Todos los licántropos se sentían más extasiados, más libres, desenfrenados y felices cuando venía la luna llena, algunos lo experimentaban de forma opuesta, se ponían violentos e impulsivos, pero, fuera como fuere, era una noche de juerga. Siempre estallaban fiestas cuando salía la luna llena pero esa celebración era la mejor de todo el año porque Mirlo de verdad la disfrutaba y ella me hacía gozarla a mí.

Yo jamás me había sentido diferente esa noche, ahora ya sabía por qué. Para mí era un día como cualquiera, pero para ella...

Clavó sus manos en mi espalda y comenzó a descender. Continué besándola. Notaba que estaba dudando, no quería tocarme, pensaba que iba a lastimarme, podía sentirlo cuando hundía sus manos en mi piel y luego las alejaba sin saber qué hacer. Llevó sus dedos en mi nuca y enterró sus uñas en mi cabellera, me dolió y gemí, ella suavizó el agarré y yo no paré de besarla. Era adictivo, sabía a carbón y olía a hierbas. Coloqué mis manos debajo de sus muslos y al alcé, ella me rodeó en cuello con los brazos. Estaba cálida en la frescura del bosque, su piel era suave como una caricia.

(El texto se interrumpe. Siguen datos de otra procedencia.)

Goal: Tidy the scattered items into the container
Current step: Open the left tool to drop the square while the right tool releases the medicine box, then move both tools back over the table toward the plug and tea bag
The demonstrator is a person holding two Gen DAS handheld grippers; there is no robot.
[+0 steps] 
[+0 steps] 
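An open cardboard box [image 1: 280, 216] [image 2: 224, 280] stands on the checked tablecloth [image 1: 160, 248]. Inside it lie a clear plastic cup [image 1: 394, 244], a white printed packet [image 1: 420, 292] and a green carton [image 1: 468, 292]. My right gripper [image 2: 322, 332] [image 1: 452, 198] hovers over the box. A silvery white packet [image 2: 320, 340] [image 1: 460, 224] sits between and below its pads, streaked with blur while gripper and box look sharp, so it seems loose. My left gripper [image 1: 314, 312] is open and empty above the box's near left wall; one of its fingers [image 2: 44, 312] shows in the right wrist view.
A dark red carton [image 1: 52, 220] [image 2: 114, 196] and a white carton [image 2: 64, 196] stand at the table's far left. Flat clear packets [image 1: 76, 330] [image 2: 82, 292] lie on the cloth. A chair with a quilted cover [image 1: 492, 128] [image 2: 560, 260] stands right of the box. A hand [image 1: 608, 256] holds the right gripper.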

La observé.

—Deberíamos ir al río —exclamé sin convencimiento.

—Qué aburrido —Bufó ella recostando su cabeza en mi hombro.

—Podría pasar alguien —propuse.

—¿No te gustan los tríos?

—Podría pasar un anciano, Circo, por ejemplo.

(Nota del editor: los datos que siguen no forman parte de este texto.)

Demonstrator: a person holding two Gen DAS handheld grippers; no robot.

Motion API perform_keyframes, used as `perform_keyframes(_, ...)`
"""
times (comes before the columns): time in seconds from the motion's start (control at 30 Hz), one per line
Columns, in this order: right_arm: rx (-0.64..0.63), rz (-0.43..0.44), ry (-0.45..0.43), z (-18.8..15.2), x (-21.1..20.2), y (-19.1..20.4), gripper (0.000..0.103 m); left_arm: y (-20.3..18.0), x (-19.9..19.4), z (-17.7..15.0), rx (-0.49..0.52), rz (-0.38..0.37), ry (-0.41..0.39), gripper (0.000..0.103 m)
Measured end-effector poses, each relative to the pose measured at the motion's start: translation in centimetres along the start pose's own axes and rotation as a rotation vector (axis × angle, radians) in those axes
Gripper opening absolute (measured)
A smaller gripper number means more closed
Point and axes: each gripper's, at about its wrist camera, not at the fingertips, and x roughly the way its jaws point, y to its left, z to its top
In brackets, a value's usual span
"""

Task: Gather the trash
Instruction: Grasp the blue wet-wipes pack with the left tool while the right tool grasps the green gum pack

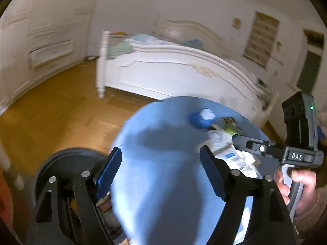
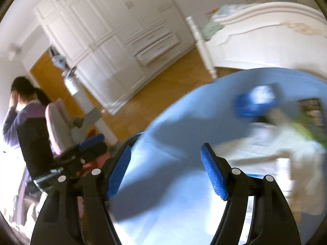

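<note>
The right gripper, fingers apart, hangs over a blue tabletop bearing blurred litter.

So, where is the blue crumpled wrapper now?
The blue crumpled wrapper lies on the far right part of the blue table, just beyond the pile of white papers, with the white bed behind.

Round table with a light blue top, standing on wooden floor. On its far right part: a crumpled blue-and-white wrapper; just right of the wrapper, a green packet; nearer than the wrapper, crumpled white printed paper. Items blurred.
</note>
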Motion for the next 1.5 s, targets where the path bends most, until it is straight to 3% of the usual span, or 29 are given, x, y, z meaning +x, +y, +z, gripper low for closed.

Me empujó y se desprendió rápidamente de mí, la solté, la recorrió un respingo y emitió una arcada, mientras pateaba y daba saltitos.

—Que repulsivo eres. Qué asco, necesitaré terapia para borrar eso de mi mente.

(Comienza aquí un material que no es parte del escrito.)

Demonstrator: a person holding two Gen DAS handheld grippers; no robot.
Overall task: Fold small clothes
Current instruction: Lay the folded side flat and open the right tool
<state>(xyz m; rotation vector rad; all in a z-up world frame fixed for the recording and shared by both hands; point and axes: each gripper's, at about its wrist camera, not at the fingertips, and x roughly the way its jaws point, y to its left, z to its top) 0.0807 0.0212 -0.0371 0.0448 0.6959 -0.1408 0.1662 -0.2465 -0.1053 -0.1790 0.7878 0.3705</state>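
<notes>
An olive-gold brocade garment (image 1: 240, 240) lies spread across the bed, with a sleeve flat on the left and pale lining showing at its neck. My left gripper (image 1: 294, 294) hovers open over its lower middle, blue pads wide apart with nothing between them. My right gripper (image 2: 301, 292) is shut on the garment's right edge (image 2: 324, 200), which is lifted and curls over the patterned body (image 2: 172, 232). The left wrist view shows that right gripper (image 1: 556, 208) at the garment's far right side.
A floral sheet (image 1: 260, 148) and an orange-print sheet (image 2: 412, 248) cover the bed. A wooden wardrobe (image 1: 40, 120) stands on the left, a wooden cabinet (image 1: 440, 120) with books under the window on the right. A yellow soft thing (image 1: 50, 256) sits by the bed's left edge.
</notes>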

—Y no me toques como si fueras a lastimarme.

Ella sonrió juguetonamente.

—Estaba practicando algo nuevo.

—Ah ¿Sí? ¿Cómo se llama? ¿Humillar a Hydra?

—Se llama cierra la boca, cabrón.

Reí, la agarré de la mano y la llevé en dirección al cause de agua, ella oprimió los labios como si estuviera viendo algo adorable, me aplastó las mejillas con la mano que tenía libre y gruñó.

—Pero qué lindo eres.

—Qué raro que pienses eso estando sobria.

Me enterró la punta opuesta de la lanza en el estómago, me encogí de hombros procurando no demostrar que me había dolido.

—Jamás me he emborrachado, es difícil hacerlo cuando el alfa de tu manada es tu padre y odia el alcohol. Y sabes que soy respetuosa y leal. A veces me canso de ser tan perfecta todo el tiempo, necesito vacaciones.

—¿Estás tomando un año sabático? —le pregunté saltando una raíz robusta.

—Ya quisieras. Esta noche el que estará de vacaciones de ser un amargado serás tú.

—Tiemblo.

—Vas a embriagarte, muchachote, sin que te vea mi padre, claro.

—No veo la hora de que eso suceda —dije sin ánimo alguno.